#### Goal of the exercise:
Exactly the lines from the start of the data through the line containing "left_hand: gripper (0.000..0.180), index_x" should be output, with both ends kept and nothing added.

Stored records
══════════════════════════════

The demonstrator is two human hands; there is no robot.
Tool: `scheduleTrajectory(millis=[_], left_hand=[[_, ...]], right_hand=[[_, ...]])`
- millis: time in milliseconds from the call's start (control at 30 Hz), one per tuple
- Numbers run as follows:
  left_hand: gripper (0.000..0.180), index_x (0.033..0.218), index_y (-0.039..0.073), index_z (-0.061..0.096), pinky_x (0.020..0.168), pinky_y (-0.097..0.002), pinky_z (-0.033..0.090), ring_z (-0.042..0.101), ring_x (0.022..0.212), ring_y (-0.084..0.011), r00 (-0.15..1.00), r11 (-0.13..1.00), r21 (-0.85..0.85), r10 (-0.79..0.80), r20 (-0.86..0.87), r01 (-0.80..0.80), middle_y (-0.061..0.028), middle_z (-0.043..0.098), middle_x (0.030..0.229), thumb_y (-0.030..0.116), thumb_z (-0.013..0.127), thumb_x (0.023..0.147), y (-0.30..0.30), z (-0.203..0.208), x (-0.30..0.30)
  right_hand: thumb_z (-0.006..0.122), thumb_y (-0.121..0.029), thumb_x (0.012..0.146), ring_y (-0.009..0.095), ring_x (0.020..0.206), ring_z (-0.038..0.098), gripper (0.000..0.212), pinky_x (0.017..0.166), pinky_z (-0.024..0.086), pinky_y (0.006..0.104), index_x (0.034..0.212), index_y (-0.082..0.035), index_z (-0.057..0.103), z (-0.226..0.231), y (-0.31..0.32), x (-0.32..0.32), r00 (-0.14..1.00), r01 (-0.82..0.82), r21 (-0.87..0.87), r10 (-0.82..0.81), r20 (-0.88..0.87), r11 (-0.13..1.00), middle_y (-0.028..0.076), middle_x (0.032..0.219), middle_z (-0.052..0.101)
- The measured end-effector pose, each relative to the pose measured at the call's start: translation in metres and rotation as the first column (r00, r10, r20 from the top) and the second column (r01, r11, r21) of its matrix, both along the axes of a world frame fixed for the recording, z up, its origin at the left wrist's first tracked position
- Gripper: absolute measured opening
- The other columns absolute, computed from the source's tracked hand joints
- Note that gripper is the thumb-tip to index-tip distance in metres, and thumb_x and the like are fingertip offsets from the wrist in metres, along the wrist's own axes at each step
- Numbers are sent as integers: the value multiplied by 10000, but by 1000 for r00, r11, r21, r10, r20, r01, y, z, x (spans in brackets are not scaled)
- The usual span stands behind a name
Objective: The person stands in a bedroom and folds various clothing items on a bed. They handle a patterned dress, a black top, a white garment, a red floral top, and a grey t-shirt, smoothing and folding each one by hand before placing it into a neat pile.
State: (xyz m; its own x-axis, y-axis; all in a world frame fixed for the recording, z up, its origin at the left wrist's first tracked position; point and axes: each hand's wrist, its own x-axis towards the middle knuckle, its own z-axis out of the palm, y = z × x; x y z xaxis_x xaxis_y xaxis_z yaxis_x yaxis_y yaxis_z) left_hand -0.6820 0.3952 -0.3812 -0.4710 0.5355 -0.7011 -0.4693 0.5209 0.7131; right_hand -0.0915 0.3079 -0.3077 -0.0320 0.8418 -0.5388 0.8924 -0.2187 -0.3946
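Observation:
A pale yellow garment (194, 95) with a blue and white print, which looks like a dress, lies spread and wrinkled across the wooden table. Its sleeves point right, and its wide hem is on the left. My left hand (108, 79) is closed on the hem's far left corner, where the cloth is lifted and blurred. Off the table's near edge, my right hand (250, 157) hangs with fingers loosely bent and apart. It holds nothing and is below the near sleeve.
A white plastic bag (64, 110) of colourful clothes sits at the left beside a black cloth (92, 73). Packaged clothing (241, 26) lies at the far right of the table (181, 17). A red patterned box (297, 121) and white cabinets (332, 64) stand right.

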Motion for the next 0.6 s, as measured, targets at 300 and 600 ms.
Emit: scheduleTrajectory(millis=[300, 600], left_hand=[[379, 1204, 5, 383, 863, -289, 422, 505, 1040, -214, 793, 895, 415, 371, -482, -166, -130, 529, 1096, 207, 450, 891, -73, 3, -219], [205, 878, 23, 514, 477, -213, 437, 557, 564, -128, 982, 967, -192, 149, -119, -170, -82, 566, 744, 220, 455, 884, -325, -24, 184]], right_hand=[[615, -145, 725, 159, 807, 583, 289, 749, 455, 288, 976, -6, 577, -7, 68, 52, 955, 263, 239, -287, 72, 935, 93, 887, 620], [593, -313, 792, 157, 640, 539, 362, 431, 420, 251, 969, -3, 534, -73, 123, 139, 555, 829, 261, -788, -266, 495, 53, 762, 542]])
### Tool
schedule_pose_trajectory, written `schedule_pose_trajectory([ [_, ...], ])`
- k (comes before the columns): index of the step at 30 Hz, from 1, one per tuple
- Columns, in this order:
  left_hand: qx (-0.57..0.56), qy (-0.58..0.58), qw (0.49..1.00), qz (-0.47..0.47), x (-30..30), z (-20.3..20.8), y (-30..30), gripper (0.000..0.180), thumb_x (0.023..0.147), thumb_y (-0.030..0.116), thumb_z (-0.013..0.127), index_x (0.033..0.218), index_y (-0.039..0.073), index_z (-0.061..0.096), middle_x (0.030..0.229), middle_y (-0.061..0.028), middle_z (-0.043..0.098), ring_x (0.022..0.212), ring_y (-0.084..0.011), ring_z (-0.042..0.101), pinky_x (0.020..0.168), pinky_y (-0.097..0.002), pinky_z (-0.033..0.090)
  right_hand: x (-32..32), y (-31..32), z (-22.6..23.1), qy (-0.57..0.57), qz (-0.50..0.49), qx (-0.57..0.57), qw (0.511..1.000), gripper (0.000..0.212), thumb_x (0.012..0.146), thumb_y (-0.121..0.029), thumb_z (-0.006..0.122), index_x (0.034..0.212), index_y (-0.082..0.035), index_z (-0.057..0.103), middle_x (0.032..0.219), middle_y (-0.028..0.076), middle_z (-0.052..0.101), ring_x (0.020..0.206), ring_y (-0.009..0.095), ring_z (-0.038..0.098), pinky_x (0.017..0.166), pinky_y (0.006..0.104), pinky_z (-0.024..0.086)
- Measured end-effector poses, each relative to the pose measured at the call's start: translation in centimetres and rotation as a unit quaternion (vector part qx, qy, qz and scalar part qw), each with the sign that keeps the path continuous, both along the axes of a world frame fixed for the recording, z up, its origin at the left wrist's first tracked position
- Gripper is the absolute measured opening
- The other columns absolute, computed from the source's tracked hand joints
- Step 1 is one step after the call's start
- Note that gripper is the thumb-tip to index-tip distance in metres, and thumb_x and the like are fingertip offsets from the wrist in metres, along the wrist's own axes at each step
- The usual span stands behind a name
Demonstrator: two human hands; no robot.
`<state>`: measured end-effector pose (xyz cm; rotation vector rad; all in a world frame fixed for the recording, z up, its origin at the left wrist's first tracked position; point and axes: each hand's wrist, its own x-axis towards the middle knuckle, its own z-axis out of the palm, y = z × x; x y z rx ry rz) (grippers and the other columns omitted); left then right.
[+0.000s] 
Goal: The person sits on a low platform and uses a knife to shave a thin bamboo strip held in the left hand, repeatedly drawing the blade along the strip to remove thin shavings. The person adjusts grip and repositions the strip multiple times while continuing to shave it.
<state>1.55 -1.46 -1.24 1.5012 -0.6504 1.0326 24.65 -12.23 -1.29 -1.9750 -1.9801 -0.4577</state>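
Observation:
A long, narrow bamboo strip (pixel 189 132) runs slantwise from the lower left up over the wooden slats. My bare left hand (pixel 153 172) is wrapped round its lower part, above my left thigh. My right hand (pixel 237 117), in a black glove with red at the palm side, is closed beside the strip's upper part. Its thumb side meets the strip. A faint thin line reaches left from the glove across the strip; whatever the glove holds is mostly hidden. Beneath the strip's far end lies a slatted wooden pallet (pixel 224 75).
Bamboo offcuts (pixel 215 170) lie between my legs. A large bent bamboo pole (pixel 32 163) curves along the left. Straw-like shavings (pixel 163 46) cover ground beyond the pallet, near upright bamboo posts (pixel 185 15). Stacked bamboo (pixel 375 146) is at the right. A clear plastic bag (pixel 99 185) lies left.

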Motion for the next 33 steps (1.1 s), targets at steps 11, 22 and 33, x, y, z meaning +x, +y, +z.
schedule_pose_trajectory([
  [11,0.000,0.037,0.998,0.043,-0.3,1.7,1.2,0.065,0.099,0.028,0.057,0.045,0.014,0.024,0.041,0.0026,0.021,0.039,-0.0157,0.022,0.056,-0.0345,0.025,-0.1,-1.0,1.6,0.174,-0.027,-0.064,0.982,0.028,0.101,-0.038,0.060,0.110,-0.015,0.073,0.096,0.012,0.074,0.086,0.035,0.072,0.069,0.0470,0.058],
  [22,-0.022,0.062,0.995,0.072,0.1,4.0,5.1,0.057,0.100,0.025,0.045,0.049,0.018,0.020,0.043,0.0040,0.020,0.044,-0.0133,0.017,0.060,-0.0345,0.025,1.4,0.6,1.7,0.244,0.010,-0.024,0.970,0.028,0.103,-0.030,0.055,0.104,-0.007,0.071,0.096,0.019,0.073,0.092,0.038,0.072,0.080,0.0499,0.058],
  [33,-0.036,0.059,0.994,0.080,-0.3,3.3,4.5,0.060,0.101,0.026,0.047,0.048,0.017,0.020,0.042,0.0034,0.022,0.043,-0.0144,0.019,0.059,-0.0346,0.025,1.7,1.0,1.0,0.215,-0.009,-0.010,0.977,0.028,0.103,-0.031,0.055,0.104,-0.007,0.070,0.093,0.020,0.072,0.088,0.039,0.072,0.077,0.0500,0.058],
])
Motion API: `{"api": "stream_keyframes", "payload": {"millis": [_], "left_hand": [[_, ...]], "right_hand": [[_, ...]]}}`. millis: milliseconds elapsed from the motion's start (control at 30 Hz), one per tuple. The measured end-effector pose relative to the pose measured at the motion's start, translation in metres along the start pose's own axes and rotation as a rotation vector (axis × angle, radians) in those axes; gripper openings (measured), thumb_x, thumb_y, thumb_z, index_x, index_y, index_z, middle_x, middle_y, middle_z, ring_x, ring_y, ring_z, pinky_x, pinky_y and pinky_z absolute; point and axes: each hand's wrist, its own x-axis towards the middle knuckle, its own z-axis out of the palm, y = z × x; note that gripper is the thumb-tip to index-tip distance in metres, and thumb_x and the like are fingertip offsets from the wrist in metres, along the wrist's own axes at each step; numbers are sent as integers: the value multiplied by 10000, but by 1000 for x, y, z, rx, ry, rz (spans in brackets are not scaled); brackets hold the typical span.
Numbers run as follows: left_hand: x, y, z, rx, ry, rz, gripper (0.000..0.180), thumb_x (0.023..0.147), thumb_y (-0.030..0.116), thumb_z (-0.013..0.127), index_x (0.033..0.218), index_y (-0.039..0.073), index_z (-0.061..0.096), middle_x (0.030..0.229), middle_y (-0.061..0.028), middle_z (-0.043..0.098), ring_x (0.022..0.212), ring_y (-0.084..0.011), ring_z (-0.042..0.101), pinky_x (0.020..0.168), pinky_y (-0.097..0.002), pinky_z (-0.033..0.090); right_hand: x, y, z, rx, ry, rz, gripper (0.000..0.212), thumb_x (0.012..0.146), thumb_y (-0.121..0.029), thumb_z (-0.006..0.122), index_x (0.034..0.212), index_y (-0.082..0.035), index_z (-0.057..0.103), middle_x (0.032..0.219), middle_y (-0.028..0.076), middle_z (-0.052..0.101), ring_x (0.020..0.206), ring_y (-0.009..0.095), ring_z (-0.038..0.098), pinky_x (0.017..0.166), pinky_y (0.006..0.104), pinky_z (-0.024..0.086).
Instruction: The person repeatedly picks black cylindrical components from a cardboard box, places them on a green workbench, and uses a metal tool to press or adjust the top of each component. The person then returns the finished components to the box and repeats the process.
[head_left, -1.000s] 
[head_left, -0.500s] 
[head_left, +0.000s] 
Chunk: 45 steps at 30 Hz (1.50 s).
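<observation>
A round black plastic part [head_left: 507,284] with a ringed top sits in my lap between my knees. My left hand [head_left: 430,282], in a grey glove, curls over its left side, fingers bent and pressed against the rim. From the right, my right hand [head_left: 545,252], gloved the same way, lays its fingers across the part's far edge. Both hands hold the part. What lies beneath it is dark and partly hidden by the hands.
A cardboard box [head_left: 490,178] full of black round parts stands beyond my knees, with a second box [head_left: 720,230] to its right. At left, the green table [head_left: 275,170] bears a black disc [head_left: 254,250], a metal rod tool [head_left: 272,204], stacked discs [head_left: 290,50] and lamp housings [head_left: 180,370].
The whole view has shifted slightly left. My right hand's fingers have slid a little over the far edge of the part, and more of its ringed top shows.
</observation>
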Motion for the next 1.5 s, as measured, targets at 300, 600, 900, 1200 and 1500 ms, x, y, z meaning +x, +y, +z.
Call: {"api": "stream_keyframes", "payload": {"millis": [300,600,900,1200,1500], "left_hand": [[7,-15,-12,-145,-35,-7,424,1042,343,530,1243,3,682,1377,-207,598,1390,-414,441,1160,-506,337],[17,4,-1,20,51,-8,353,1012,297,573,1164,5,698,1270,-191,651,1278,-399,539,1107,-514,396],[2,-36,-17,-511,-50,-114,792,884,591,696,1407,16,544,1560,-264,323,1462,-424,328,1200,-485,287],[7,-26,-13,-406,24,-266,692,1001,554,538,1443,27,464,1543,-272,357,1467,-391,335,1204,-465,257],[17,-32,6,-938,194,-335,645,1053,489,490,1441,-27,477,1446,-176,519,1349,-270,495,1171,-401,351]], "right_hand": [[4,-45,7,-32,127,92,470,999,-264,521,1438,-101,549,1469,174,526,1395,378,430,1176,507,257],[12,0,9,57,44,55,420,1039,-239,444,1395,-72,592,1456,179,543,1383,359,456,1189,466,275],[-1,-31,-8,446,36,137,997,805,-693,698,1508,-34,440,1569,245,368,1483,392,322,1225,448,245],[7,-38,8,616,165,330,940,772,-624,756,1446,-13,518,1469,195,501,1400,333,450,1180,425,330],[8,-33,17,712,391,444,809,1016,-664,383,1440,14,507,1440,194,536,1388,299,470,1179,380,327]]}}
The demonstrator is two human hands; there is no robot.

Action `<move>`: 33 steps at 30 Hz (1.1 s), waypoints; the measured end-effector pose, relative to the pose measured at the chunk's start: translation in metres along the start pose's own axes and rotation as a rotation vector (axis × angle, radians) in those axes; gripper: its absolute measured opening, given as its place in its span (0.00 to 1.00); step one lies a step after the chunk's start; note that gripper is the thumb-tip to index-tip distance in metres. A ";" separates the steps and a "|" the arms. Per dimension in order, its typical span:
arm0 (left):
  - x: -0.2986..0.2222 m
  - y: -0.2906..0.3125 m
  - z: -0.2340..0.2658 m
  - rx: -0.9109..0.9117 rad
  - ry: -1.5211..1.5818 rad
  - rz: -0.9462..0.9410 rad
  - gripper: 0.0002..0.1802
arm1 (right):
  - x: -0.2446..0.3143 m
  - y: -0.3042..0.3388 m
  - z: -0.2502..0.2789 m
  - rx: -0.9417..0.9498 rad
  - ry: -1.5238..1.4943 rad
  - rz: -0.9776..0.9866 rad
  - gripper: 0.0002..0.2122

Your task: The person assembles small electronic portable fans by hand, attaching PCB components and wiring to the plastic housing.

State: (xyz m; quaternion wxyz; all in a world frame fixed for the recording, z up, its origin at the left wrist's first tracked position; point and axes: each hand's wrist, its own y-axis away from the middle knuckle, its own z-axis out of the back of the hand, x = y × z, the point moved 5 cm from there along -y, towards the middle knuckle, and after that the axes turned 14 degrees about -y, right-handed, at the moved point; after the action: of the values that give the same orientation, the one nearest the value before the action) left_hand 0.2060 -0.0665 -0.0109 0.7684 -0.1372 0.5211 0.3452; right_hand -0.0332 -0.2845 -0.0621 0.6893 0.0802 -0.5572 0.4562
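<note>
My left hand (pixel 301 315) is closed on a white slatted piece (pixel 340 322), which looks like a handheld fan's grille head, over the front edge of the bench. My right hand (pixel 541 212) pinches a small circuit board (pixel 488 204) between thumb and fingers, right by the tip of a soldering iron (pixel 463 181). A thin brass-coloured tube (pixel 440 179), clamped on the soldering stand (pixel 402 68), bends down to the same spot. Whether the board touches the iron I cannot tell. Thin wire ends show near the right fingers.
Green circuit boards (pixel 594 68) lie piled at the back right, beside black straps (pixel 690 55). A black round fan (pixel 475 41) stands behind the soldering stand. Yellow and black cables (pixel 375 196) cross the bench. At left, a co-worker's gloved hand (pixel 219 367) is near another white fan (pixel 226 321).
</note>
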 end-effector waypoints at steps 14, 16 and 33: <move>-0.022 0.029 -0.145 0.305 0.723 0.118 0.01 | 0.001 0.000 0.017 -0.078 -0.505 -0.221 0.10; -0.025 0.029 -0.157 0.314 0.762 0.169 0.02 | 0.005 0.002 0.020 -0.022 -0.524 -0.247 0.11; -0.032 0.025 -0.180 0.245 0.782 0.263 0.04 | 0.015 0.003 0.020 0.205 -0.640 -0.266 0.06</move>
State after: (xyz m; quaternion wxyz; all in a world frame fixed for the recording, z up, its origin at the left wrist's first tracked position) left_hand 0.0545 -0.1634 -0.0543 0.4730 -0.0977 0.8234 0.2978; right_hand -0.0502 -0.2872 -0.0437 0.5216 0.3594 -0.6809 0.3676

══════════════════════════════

#### Your response:
The demonstrator is two human hands; there is no robot.
Tool: `scheduleTrajectory(millis=[_], left_hand=[[_, ...]], right_hand=[[_, ...]])`
- millis: time in milliseconds from the call's start (control at 30 Hz), one per tuple
- Numbers run as follows:
  left_hand: gripper (0.000..0.180), index_x (0.033..0.218), index_y (-0.039..0.073), index_z (-0.061..0.096), pinky_x (0.020..0.168), pinky_y (-0.097..0.002), pinky_z (-0.033..0.090), ring_z (-0.042..0.101), ring_x (0.022..0.212), ring_y (-0.084..0.011), r00 (-0.15..1.00), r11 (-0.13..1.00), r21 (-0.85..0.85), r10 (-0.79..0.80), r20 (-0.86..0.87), r01 (-0.80..0.80), middle_y (-0.061..0.028), middle_z (-0.043..0.098), middle_x (0.030..0.229), thumb_y (-0.030..0.116), thumb_z (-0.013..0.127), thumb_x (0.023..0.147), y (-0.30..0.30), z (-0.203..0.208), x (-0.30..0.30)

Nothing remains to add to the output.